Les fonds fourbissent leurs armes pour acquérir Spie auprès de PAI Partners

le 23/05/2011 L'AGEFI Quotidien / Edition de 7H

Trois consortiums s’intéressent au fournisseur de services d’ingénierie. En revanche, Bouygues dément regarder le dossier

Voici une opération qui annonce le retour des fonds face aux acteurs industriels. Sur le dossier Spie, mis en vente par PAI Partners, trois consortiums d’investisseurs financiers tiennent la dragée haute aux multinationales de la construction: CVC Capital Partners et Goldman Sachs, Bain Capital et Carlyle, ainsi que Clayton Dubilier & Rice (CD&R) et Axa Private Equity.

Alors que le mémorandum d’information n’a pas encore été envoyé par PAI Partners (conseillé par la Société Générale, BNP Paribas et Deutsche Bank), les prétendants ont déjà sélectionnés une partie des banques prêtes à financer l’acquisition. Selon une source intervenant dans l’opération, Bain et Carlyle ont fait appel à Credit Suisse, Nomura et Citigroup. CD&R et Axa PE, conseillés par Lazard, se sont notamment rapprochés de HSBC et Morgan Stanley.

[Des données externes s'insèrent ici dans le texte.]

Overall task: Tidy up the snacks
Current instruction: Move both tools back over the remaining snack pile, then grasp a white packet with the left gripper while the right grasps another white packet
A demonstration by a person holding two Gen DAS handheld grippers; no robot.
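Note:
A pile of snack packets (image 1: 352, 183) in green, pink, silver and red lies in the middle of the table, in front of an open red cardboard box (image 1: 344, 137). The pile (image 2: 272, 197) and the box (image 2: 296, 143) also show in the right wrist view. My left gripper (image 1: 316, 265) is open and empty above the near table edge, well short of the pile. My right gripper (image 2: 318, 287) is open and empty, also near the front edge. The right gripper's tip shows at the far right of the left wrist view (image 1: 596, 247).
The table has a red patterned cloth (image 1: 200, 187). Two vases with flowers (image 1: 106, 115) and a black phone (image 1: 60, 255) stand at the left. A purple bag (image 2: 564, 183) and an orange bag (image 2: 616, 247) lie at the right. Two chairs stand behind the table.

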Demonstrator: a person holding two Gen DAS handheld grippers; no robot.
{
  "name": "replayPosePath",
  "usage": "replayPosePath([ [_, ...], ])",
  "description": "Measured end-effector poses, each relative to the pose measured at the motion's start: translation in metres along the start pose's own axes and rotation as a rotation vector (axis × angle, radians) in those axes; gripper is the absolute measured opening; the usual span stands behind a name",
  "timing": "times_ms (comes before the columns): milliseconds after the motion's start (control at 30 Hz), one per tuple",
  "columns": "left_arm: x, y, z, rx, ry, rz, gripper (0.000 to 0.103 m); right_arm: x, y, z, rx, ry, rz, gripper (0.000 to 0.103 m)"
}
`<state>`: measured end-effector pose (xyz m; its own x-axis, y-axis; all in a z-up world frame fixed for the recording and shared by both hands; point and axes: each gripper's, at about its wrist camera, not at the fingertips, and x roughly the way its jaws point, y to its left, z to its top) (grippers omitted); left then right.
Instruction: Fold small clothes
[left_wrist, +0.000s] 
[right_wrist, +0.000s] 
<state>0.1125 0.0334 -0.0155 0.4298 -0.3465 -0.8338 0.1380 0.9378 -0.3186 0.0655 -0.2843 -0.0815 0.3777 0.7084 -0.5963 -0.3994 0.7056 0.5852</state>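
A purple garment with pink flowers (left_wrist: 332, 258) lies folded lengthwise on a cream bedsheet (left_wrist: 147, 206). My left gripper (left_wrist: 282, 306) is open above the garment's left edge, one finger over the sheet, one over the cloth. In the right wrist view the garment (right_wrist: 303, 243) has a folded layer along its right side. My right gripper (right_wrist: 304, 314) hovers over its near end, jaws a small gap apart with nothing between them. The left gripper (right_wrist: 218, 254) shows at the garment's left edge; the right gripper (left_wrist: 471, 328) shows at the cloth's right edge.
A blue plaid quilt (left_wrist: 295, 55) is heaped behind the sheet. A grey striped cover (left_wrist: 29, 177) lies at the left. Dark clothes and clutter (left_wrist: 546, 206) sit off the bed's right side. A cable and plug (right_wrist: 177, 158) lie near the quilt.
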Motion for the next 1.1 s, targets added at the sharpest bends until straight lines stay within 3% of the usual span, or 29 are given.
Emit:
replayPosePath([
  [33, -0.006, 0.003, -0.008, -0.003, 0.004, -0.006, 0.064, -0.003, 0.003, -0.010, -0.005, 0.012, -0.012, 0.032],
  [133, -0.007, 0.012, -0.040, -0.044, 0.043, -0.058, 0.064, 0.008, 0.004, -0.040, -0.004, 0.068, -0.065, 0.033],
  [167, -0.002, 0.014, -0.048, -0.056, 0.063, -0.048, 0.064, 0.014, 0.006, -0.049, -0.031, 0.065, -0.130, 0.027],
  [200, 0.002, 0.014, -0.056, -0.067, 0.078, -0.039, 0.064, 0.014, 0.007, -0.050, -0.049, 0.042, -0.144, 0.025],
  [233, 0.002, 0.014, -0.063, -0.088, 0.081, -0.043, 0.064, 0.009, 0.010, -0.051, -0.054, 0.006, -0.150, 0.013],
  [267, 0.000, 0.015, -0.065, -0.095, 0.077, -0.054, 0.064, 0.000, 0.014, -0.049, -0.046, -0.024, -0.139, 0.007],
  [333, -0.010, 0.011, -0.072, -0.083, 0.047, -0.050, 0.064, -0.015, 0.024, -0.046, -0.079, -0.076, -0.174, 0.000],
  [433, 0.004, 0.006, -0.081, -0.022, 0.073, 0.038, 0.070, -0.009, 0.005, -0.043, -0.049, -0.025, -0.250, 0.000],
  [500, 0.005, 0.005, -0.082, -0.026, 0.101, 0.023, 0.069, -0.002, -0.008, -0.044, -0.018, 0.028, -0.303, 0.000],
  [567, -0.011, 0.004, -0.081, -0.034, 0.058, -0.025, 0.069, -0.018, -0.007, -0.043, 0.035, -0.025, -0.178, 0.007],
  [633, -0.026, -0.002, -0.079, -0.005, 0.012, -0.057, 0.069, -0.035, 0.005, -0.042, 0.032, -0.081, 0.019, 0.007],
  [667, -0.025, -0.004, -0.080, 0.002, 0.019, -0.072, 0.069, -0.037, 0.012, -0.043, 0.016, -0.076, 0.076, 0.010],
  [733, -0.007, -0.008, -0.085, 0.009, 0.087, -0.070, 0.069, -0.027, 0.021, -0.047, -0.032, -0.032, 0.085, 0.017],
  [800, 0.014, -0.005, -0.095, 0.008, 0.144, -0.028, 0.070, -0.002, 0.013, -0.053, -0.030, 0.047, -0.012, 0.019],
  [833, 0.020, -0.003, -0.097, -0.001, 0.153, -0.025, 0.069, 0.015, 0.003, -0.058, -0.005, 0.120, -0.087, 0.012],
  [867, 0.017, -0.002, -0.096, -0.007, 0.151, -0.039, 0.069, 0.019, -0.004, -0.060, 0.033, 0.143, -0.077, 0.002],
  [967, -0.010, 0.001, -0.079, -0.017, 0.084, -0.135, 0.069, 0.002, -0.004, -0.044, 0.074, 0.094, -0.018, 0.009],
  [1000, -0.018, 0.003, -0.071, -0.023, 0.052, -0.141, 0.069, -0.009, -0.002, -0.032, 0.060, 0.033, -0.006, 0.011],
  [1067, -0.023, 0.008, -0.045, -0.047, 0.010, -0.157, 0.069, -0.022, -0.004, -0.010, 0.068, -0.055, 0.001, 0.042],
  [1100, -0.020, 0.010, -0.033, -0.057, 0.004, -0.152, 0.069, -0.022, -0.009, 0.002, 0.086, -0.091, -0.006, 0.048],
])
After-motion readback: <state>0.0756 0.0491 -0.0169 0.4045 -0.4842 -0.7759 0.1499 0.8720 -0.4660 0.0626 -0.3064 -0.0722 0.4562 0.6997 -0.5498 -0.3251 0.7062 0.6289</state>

Sans grande surprise, Goldman Sachs intervient au titre à la fois de conseil et de banque de financement auprès du consortium qu'elle forme avec CVC.

Selon deux parties prenantes, PAI Partners espère idéalement atteindre une valeur d’entreprise de 2 milliards d’euros pour Spie. Un prix jugé toutefois excessif par les prétendants et qui représente 10,4 fois le résultat opérationnel courant réalisé par le fournisseur de services en génie industriel et en réseaux en 2010 (192 millions d’euros, en hausse de plus de 5%). Ce dernier affiche un chiffre d’affaires de 3,75 milliards d’euros. Mais le fonds pourrait attendre la clôture des résultats du deuxième trimestre pour lancer formellement le processus de cession, après la période estivale.

Si Bouygues et Vinci ont été fréquemment cités comme potentiels prétendants, ils sont peu, y compris dans l’entourage de PAI Partners, à croire au succès de l’un d’eux. Contacté par L’Agefi, Bouygues a même totalement démenti s’intéresser au dossier. «Nous ne le regardons pas», a confié le groupe, sans entrer dans les détails. Pour sa part, Vinci ne commente pas. Mais le groupe ayant déjà acquis Cegelec fin 2009, que Spie convoitait à l'époque, une offre sur la société soulèverait des questions de concurrence.

Les banques étant aujourd’hui dans de meilleures dispositions pour financer des LBO de qualité, les fonds sont de retour pour de grandes acquisitions et sont potentiellement aptes à brûler la politesse aux groupes industriels.